You can even capture the part as you find the regexps. As
Jonathan mentions, finding RFC-compliant email addresses can be a
hairy/intractable problem. But you can get a pretty close
approximation:

import re

r = re.compile(r'([-\w._+]+)@(?:[-\w]+\.)+(?:\w{2,5})', re.I)
# ^
# if you want to allow local domains like
# user@localhost
# then change the "+" marked with the "^"
# to a "*" and the "{2,5}" to "+" to unlimit
# the TLD. This will change the outcome
# of the last test "jim@com" to True

for test, expected in (
('(e-mail address removed)', True),
('(e-mail address removed)', True),
('@example.com', False),
('@sub.example.com', False),
('@com', False),
('jim@com', False),
):
m = r.match(test)
if bool(m) ^ expected:
print "Failed: %r should be %s" % (test, expected)

emails = set()
for line in file('test.txt'):
for match in r.finditer(line):
emails.add(match.group(1))
print "All the emails:",
print ', '.join(emails)

-tkc
 
G

galileo228

Hey all, thanks as always for the quick responses.

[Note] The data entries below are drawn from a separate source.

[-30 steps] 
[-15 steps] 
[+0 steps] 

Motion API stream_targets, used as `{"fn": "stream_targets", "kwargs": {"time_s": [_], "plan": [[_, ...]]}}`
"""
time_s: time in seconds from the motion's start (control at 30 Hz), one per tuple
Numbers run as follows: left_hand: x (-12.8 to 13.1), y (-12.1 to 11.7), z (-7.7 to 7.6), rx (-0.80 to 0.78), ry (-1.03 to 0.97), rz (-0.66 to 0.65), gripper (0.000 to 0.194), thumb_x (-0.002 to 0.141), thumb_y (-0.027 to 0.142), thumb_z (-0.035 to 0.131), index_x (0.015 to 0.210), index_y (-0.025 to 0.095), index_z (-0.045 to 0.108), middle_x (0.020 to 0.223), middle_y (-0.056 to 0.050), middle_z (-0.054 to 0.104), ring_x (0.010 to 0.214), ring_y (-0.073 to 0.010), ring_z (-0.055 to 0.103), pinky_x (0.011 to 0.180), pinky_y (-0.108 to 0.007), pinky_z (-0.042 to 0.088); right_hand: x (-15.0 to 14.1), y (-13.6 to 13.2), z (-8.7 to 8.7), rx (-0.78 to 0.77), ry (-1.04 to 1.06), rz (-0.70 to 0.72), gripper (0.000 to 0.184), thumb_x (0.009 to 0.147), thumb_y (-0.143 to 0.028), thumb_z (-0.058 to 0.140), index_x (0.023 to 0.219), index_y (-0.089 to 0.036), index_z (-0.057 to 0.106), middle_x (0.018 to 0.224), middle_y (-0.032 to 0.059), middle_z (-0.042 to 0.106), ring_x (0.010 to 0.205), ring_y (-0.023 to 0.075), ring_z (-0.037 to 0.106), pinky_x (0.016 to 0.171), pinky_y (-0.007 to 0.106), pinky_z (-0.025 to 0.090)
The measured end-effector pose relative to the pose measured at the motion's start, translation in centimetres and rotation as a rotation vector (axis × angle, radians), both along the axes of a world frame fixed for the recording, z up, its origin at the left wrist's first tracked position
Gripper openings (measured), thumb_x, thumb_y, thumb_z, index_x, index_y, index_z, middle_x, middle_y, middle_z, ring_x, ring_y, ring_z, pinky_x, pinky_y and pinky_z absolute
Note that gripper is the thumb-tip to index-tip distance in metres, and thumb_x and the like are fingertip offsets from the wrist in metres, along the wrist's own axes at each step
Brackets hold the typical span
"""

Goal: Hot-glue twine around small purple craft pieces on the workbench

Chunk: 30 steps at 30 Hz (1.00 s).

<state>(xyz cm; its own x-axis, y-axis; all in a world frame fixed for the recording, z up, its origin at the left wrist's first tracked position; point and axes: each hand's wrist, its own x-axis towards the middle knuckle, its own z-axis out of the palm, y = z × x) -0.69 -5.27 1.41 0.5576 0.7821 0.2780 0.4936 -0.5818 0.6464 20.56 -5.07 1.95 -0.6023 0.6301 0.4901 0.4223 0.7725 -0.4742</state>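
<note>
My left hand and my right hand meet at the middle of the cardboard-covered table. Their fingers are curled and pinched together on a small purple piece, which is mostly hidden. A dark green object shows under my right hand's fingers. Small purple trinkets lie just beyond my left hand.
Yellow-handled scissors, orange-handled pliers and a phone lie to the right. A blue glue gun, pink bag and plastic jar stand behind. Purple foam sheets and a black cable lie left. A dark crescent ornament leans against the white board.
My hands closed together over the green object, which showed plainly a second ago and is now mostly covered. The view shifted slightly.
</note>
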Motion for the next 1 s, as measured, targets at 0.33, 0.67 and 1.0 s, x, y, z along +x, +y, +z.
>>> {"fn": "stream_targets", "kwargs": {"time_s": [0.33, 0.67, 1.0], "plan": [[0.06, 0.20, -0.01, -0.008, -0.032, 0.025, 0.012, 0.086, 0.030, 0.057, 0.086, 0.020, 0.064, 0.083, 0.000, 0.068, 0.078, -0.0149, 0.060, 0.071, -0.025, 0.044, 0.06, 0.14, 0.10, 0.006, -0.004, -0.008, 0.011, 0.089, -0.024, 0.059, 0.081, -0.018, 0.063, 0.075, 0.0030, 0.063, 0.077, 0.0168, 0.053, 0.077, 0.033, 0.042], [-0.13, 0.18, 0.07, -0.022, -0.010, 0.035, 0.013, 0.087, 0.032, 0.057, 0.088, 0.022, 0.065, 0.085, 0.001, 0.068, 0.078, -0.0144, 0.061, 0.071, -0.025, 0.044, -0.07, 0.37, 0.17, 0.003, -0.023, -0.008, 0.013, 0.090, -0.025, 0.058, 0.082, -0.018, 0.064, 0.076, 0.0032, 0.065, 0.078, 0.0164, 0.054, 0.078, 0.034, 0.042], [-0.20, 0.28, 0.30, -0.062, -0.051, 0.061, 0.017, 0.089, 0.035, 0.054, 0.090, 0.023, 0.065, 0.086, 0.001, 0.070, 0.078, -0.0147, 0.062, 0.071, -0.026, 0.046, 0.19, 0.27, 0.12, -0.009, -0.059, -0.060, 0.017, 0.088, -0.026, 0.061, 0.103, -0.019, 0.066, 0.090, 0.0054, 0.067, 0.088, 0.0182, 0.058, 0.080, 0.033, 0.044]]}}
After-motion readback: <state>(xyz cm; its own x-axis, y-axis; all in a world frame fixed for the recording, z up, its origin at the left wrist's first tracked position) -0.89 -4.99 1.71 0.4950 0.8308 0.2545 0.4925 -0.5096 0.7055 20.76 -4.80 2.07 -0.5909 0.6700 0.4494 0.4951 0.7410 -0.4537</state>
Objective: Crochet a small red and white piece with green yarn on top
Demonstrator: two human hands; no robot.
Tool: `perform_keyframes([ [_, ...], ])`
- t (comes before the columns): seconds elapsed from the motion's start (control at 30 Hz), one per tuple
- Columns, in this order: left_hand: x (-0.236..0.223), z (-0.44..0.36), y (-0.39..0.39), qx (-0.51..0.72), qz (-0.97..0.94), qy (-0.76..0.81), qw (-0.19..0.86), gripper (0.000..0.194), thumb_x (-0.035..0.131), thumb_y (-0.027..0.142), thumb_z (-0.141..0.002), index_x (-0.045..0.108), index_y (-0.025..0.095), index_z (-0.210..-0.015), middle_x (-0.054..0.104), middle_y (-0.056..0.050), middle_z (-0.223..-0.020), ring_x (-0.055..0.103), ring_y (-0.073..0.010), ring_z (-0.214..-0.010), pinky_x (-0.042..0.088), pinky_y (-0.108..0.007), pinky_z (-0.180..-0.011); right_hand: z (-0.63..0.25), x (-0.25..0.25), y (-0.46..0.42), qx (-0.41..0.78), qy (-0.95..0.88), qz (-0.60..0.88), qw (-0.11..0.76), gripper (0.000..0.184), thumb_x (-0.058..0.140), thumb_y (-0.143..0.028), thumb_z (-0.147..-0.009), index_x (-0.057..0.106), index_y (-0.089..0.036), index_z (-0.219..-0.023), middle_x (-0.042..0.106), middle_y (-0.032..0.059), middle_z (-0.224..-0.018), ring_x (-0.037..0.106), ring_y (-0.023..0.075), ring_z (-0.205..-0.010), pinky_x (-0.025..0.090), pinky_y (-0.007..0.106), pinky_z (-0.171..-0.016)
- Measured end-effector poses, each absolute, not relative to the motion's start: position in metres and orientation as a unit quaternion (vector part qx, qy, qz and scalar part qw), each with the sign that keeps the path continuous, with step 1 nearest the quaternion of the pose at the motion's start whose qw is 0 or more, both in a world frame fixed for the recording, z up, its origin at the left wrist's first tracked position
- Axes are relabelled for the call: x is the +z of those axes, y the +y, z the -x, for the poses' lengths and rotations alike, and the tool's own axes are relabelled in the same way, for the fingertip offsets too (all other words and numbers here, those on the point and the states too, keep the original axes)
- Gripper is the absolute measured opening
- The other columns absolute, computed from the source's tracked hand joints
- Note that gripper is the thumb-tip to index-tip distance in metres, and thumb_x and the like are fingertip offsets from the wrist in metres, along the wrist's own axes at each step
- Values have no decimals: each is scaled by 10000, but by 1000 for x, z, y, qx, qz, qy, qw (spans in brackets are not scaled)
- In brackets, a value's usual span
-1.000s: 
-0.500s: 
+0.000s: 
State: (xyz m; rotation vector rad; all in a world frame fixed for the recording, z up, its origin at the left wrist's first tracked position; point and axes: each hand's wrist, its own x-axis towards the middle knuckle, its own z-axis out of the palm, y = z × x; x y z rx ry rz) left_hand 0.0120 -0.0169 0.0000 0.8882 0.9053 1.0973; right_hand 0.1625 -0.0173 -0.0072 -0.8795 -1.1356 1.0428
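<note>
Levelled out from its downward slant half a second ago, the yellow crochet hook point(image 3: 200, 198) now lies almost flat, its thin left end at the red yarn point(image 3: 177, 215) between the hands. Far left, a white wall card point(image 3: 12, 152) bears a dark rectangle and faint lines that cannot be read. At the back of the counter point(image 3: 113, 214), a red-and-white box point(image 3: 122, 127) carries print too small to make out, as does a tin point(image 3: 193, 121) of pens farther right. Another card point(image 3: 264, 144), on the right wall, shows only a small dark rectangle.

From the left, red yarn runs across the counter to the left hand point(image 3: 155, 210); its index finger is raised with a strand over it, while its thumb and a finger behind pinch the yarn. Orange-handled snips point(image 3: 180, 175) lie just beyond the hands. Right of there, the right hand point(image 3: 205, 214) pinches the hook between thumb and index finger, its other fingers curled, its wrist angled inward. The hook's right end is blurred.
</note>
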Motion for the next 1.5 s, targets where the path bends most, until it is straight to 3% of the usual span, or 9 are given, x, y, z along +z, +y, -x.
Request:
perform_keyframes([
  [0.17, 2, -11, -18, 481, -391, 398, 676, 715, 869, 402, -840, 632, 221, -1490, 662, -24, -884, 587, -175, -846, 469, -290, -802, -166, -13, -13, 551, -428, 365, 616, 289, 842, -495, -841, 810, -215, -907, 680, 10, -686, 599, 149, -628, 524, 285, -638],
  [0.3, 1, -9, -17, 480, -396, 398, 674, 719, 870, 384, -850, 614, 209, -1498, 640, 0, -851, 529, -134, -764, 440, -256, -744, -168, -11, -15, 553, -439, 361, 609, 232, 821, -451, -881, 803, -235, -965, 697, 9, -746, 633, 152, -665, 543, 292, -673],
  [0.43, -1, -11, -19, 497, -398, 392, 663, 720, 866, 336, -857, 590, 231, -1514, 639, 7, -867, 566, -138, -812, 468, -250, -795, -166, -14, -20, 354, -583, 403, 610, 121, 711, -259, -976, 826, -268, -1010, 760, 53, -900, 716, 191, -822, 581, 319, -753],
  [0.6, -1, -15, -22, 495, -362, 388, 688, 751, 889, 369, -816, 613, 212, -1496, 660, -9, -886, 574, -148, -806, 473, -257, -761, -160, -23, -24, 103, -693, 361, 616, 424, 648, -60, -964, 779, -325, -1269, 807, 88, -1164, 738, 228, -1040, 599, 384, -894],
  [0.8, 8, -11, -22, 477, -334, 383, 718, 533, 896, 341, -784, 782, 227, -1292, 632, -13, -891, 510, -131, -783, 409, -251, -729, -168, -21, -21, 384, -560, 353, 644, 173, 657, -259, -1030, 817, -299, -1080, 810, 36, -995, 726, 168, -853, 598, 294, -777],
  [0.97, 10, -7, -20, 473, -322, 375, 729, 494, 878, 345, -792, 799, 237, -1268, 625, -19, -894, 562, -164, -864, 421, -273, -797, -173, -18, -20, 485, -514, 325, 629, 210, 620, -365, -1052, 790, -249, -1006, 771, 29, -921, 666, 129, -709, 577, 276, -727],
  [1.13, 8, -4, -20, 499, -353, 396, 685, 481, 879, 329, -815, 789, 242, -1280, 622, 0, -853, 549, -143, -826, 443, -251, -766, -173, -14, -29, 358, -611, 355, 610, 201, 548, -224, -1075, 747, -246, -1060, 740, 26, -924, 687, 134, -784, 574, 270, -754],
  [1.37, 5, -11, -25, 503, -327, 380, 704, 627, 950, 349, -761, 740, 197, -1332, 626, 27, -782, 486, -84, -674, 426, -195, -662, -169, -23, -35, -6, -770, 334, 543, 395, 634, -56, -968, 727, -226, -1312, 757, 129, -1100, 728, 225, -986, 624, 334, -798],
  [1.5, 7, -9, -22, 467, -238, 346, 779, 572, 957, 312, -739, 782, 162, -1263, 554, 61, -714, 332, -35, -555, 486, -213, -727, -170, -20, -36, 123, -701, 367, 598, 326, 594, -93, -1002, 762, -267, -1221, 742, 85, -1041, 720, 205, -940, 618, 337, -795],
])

I actually found a very simple way to do what I needed to do. In
short, I needed to take an email which had a large number of addresses
in the 'to' field, and place just the identifiers (everything to the
left of @domain.com), in a python list.

I simply highlighted all the addresses and placed them in a text file
called emails.txt. Then I had the following code which placed each
line in the file into the list 'names':

Code:
fileHandle = open('/Users/Matt/Documents/python/results.txt','r')
names = fileHandle.readlines()

Now, the 'names' list has values looking like this: ['(e-mail address removed)
\n', '(e-mail address removed)\n', etc]. So I ran the following code:

Code:
for x in names:
    st_list.append(x.replace('@domain.com\n',''))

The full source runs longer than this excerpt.